- YOUR GOAL
Instruction for the entries below: return the part that opens with the line containing "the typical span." and closes with the line containing "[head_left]", exactly, and no pictures.

- RECORDS FOR THE EXERCISE
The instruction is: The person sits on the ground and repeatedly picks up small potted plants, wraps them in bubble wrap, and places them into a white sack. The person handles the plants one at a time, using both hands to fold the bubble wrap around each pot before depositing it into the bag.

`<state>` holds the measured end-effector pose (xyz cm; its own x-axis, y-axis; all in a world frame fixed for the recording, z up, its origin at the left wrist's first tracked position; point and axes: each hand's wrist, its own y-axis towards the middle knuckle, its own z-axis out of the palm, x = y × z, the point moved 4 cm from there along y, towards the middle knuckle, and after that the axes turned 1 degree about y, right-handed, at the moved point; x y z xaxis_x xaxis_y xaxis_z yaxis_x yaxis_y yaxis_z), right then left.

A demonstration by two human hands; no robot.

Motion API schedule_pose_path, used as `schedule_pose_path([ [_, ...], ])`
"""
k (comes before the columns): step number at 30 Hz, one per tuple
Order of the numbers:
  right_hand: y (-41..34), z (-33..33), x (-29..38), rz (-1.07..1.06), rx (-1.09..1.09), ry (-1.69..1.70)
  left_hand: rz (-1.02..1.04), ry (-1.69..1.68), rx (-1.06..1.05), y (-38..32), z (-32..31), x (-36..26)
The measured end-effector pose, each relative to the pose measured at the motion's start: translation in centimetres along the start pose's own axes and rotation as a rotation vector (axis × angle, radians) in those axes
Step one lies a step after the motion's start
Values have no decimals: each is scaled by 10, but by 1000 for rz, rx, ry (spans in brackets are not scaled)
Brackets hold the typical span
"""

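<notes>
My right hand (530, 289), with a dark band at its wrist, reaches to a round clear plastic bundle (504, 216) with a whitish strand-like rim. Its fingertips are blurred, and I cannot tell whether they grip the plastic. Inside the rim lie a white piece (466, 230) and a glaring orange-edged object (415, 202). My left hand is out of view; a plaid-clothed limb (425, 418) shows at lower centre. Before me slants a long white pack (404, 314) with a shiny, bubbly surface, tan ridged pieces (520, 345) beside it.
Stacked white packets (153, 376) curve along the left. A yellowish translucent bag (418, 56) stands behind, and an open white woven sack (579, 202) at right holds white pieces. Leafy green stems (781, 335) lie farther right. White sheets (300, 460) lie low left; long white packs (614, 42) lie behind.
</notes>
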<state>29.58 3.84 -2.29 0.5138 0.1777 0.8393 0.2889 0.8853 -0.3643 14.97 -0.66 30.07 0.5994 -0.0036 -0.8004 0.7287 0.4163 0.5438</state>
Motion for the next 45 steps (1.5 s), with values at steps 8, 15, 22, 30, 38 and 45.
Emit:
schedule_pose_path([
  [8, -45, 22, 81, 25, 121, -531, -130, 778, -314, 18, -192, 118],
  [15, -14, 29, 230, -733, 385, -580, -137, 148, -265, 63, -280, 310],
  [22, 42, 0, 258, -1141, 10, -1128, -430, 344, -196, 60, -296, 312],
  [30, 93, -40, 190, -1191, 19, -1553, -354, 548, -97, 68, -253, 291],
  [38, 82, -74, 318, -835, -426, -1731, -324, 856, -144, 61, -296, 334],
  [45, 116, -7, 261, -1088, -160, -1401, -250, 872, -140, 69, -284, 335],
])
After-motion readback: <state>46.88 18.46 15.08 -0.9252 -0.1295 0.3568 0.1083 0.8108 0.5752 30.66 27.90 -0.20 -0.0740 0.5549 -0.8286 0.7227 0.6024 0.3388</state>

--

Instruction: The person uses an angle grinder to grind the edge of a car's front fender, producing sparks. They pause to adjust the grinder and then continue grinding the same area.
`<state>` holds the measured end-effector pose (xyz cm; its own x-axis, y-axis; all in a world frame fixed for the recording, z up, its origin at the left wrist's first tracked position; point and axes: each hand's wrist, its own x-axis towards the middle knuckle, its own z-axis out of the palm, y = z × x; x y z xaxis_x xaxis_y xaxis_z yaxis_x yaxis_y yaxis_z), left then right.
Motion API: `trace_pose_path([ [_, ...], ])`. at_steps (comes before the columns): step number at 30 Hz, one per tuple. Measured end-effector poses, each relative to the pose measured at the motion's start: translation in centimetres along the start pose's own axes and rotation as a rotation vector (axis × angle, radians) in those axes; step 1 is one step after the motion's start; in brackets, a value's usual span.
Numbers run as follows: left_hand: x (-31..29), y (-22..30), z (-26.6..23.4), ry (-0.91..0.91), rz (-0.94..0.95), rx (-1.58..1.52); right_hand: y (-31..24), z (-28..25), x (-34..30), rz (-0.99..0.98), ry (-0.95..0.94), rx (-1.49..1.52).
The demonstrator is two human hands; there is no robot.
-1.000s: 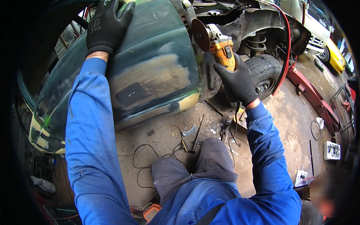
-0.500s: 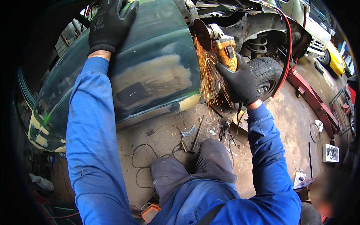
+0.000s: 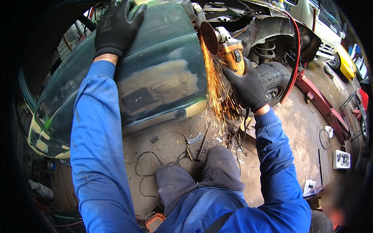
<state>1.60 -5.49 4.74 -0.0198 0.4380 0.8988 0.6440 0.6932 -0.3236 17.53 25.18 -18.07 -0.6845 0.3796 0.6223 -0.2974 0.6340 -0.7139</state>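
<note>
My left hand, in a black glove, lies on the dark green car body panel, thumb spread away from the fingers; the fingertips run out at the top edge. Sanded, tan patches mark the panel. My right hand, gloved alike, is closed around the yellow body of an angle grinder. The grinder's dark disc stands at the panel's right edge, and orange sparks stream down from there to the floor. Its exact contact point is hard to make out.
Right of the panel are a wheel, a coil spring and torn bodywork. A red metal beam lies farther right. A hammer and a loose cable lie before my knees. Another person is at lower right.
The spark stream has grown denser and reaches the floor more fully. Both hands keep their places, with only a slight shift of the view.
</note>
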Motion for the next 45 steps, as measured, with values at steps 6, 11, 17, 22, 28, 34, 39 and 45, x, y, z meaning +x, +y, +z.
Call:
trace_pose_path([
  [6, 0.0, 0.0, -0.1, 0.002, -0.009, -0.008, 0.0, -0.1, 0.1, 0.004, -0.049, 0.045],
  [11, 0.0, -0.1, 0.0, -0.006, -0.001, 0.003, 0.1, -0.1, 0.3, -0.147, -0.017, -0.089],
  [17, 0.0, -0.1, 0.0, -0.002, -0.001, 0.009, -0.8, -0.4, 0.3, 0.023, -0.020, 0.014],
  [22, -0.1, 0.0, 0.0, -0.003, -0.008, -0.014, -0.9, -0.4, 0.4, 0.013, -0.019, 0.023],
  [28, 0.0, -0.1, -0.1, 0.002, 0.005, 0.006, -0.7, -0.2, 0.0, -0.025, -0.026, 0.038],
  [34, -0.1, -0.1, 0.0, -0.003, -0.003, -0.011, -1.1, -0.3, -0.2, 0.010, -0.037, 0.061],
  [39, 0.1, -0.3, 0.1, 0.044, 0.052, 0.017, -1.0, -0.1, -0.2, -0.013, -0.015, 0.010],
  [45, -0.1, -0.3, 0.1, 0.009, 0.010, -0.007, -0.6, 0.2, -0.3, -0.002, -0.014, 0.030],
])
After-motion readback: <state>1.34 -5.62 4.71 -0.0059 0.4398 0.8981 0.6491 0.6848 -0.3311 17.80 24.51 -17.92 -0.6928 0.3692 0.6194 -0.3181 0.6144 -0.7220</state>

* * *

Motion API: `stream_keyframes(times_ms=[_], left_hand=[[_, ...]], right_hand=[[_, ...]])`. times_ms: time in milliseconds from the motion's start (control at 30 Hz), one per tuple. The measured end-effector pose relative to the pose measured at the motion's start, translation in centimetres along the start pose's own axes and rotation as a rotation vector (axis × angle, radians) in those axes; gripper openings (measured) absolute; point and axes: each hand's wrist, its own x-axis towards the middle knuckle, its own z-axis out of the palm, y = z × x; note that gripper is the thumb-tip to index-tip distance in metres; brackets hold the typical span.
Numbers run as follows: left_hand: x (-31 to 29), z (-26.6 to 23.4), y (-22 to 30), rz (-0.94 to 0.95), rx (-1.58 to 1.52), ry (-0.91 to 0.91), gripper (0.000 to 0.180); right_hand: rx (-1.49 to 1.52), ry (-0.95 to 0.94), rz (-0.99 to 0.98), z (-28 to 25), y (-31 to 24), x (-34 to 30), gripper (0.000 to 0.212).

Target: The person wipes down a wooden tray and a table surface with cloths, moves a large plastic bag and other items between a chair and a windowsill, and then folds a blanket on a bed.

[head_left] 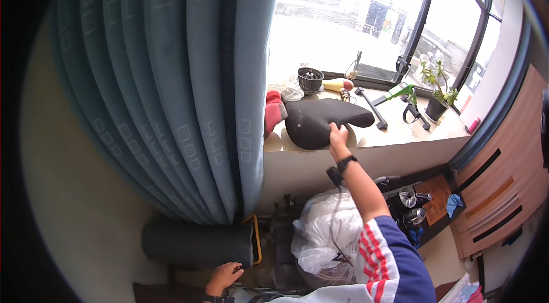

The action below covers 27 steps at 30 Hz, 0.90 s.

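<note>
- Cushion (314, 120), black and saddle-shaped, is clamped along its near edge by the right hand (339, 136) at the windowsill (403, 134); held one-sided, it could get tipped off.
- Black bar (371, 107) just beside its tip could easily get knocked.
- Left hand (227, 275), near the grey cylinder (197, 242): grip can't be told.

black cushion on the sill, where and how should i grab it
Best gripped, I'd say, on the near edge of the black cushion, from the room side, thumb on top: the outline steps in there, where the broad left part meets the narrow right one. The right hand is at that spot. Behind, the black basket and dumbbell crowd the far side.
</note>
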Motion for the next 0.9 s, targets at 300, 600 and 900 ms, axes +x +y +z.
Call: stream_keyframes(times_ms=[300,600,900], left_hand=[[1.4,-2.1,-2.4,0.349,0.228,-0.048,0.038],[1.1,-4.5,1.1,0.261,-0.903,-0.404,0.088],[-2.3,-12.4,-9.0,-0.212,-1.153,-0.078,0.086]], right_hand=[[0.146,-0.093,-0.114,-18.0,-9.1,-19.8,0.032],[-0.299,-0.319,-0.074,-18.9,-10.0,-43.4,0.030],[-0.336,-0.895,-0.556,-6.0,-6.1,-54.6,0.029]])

- WRITTEN SOLUTION
Motion API: `stream_keyframes(times_ms=[_], left_hand=[[_, ...]], right_hand=[[_, ...]])`. times_ms: time in milliseconds from the motion's start (control at 30 Hz), one per tuple. The measured end-effector pose relative to the pose measured at the motion's start, translation in centimetres along the start pose's own axes and rotation as a rotation vector (axis × angle, radians) in those axes; gripper openings (measured) absolute; point and axes: each hand's wrist, its own x-axis towards the middle knuckle, its own z-axis out of the palm, y = z × x; note that gripper is the thumb-tip to index-tip distance in metres; brackets hold the typical span.
Numbers run as follows: left_hand: x (-31 to 29), z (-26.6 to 23.4), y (-22 to 30), rz (-0.94 to 0.95), rx (-1.58 to 1.52), ry (-0.91 to 0.91), gripper (0.000 to 0.180); right_hand: rx (-1.49 to 1.52), ry (-0.95 to 0.94), rz (-0.99 to 0.98), z (-28 to 25), y (-31 to 24), x (-34 to 30), gripper (0.000 to 0.212).

Target: The person wipes down a wooden tray and a table surface with cloths, moves a large plastic bag and other items between a chair and a windowsill, and then folds a blanket on a bed.

[head_left] 

This output is now complete.